In this embodiment, a lid 12 made of, for example, an epoxy resin is put on the case 4, and the lid 12, the base 3, and the case 4 constitute an airtight container filled with the gel 10. Other configurations are the same as those in the second embodiment.
According to the semiconductor device of this embodiment, since the ceramic substrate 2 and the semiconductor element 1 are contained in the sealed container, the connecting material 9 is melted when the semiconductor element 1 is activated and generates heat, or the semiconductor element 1 When the operation is finished and the temperature is lowered and the connecting material 9 is solidified, the volume change due to the phase change occurs, but the increase or decrease in the volume is absorbed by the deformation of the sealed container, and the gel 10 flows out to the outside. There is nothing. Further, since the volume change of the connecting material 9 is changed to a uniform internal pressure change by the gel 10, the case 4 and a part of the lid 12 do not rise or sink.
[0014]
The lid 12 is made of an epoxy resin, but other resins may be used as long as the lid is strong enough to cope with the volume change caused by the phase change of the connecting material 9, or a metal or ceramic other than the resin may be used. Good.
[0015]
Embodiment 4 FIG.
4 is a side sectional view showing a semiconductor device according to Embodiment 4 of the present invention.

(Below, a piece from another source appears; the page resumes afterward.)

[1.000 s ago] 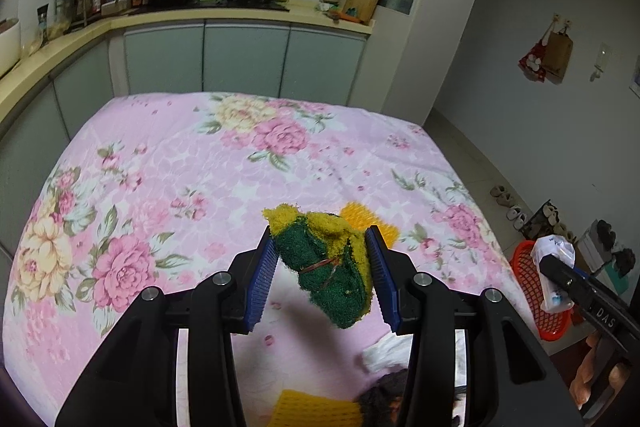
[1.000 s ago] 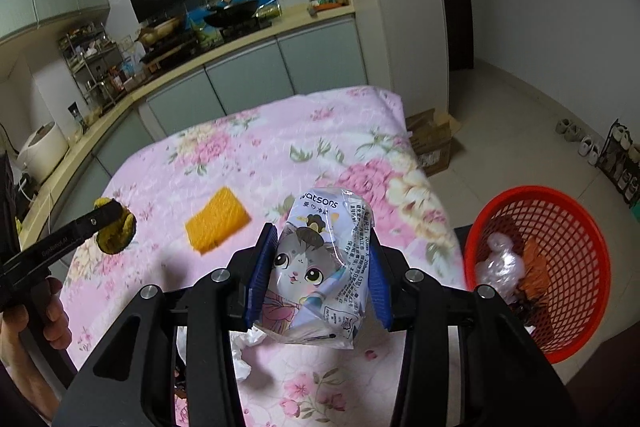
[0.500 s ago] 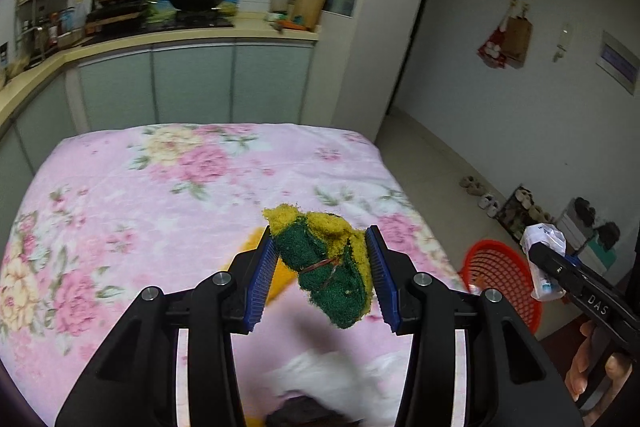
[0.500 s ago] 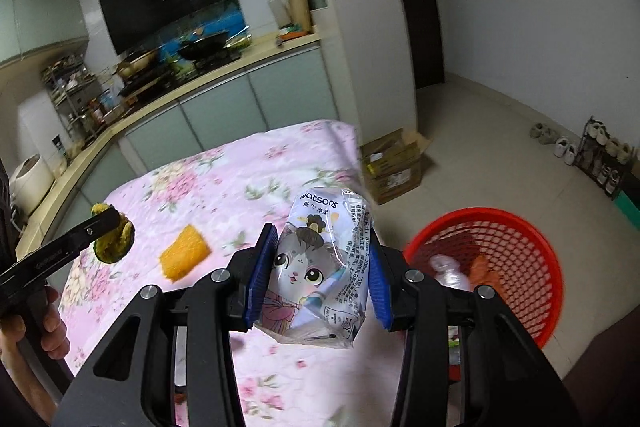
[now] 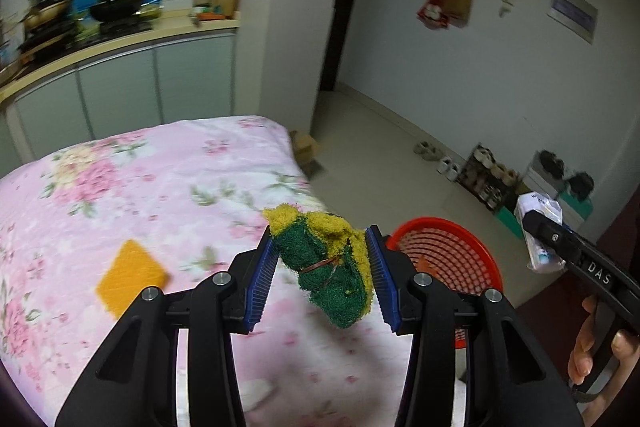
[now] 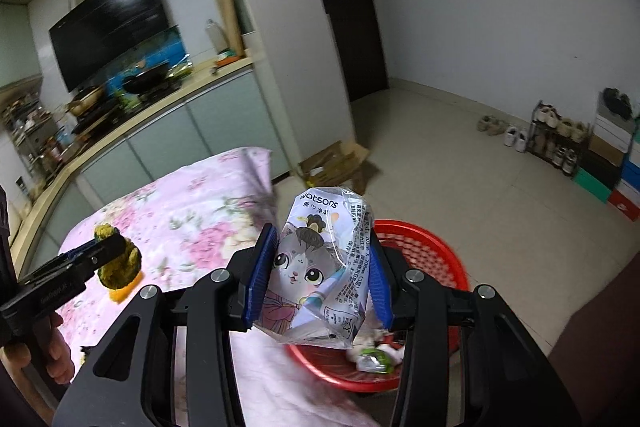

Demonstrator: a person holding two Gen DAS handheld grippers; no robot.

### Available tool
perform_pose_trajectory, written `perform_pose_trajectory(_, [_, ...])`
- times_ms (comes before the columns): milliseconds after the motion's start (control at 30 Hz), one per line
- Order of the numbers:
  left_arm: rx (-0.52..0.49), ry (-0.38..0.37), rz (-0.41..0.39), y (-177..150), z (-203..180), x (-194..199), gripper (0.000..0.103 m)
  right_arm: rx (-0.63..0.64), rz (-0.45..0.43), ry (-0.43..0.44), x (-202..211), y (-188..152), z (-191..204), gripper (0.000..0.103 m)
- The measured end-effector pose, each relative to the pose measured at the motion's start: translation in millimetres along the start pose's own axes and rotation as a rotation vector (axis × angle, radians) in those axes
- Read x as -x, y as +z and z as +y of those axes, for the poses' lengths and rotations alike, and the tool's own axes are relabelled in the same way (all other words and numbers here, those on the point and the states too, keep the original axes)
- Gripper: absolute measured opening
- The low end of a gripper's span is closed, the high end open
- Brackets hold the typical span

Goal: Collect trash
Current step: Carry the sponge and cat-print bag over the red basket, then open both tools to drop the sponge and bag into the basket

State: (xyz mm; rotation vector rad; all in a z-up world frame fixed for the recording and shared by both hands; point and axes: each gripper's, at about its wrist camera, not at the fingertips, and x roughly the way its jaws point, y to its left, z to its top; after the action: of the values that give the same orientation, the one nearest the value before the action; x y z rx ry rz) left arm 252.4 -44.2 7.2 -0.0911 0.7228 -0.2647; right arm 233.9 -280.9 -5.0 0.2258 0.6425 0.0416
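Below, red basket (image 6: 444, 263) with wrappers; left tongs (image 5: 320, 267) gripping sponge (image 5: 328, 263), right tongs (image 6: 320, 267) gripping tissue pack (image 6: 320, 267).

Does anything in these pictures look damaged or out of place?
Yes. A flattened cardboard box lies askew on the floor past the table corner. An orange sponge is still on the floral cloth, not in the red basket. The scouring pad in the left tool looks worn and crumpled.
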Motion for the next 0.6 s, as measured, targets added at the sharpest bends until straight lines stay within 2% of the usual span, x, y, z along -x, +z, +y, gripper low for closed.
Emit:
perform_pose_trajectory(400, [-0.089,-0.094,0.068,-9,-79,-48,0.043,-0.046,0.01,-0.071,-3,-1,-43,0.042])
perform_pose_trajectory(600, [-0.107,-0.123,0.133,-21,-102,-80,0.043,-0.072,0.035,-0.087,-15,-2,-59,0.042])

In this embodiment, the container is provided with a pressure regulating valve 13 that is a volume variation mechanism that varies the internal volume according to the internal pressure variation and keeps the internal pressure constant. The pressure regulating valve 13 is composed of a cylinder 13a and a piston 13b. Other configurations are the same as those of the third embodiment.
According to the semiconductor device of this embodiment, when the semiconductor element 1 is activated and generates heat, the connecting material 9 is melted, or when the semiconductor element 1 is deactivated and the temperature is lowered and the connecting material 9 is solidified. Even if the volume change due to the phase change occurs and the pressure in the semiconductor device is about to change, the piston 13b of the pressure regulating valve 13 moves in the cylinder 13a and causes the gel 10 to flow, so that the internal pressure can be kept constant. Adhesion between the ceramic substrate 2 and the base 3 and the connecting material 9 can be ensured, and heat dissipation can be stabilized.
[0016]
Although the pressure adjustment valve has been described as the volume variation mechanism, other structures may be used as long as the internal pressure can be adjusted. For example, the lid has elasticity and the entire lid 12 is deformed. However, the same effect can be obtained.
[0017]
Embodiment 5 FIG.
5 is a side sectional view showing a semiconductor device according to Embodiment 5 of the present invention.
In this embodiment, air 14 having a pressure of atmospheric pressure or higher, for example, 2 atmospheres of air 14 is enclosed in the upper part of the inside of the sealed container. Other configurations are the same as those of the third embodiment.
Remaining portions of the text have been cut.